SSSRA is headquartered in Tinley Park. It has a 12-member full-time staff and 150 part-time staff in addition to many volunteers. It doesn’t own or operate any facilities. 
 
“We rely on the park districts and villages to (allow SSSRA to) use buildings. That’s really important to our success — that we can access the gyms, pools, ice arena,” Porter said. 

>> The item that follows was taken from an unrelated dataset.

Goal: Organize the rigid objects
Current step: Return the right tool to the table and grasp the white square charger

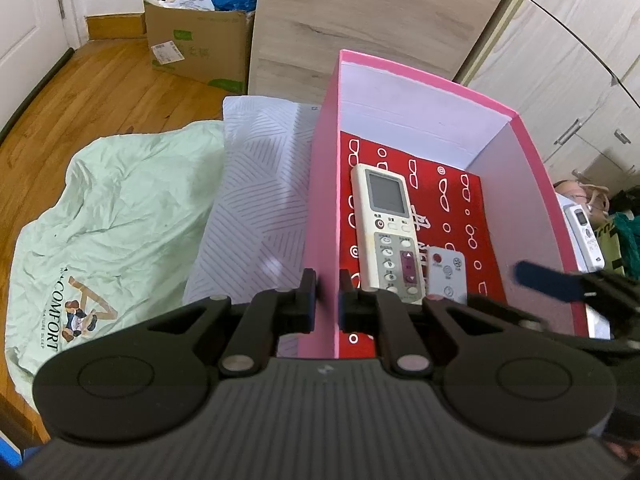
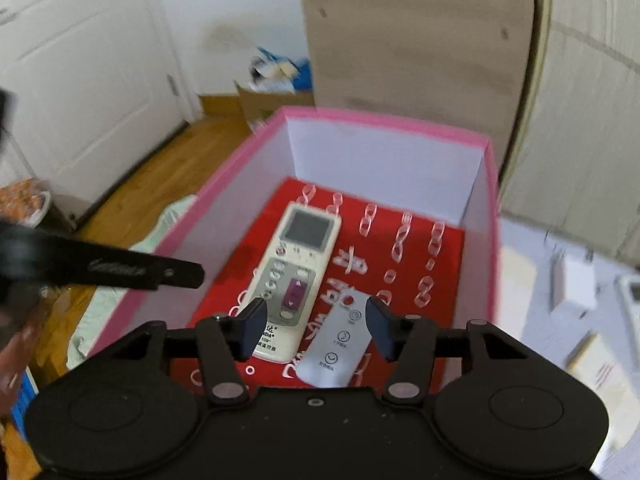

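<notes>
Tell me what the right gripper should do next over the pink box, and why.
Probably lift the right gripper straight up out of the pink box. Its fingers stand open, the small grey remote lies loose beside the white remote, and the left gripper is clamped on the box wall.

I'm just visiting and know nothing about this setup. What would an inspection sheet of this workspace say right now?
Surface: bed with a green quilt and striped pillow.
Job's things: pink box holding a large white remote and a small grey remote; another white remote lies outside the box.
Clutter: cardboard box full of odds and ends on the floor.
Grippers: left gripper is clamped on the pink box's wall; right gripper is open above the small grey remote.
Cables: nothing seen.
Surroundings: wooden floor, white door, wardrobe.
</notes>
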### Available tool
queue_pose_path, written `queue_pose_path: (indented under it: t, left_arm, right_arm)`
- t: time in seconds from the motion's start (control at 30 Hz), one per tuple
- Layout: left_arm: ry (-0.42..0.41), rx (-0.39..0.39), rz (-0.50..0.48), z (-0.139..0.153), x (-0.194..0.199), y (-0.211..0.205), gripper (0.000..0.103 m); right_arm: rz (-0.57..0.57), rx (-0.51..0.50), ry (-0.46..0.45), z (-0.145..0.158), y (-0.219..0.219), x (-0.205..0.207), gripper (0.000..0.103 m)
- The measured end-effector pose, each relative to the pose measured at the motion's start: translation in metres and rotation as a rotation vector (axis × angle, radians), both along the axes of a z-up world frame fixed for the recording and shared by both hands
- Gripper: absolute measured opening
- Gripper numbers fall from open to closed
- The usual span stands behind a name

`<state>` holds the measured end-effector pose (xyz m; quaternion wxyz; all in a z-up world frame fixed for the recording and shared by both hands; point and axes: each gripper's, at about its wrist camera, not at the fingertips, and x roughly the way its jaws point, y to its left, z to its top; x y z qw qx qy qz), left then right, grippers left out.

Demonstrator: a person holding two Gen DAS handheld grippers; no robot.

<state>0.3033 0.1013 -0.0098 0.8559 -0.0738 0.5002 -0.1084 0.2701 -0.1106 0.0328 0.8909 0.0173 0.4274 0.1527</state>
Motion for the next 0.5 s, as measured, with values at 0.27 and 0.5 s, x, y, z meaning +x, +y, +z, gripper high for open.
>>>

Its 45 years of service has touched many, yet Porter said there are new families learning about SSSRA services every week. She has been with the agency for 33 years, and “families I met in the beginning in parent and tot swim now have adult children. It’s so gratifying to see the lifelong friendships that have developed through our programs.”
 
Porter is also gratified by the increase in agencies and services offered for people with special needs. 
 
“I view this as a positive. I think there’s an expectation now that these services should be available, and I think that’s a good thing. 
 
“Maybe back in the early ‘70s no one thought of it that way as an automatic expectation that people with disabilities deserve these services, and that they should be quality services,” she added. “And now I think those expectations exist. I view that as a positive: What parents expect and what the world in general views as normal.”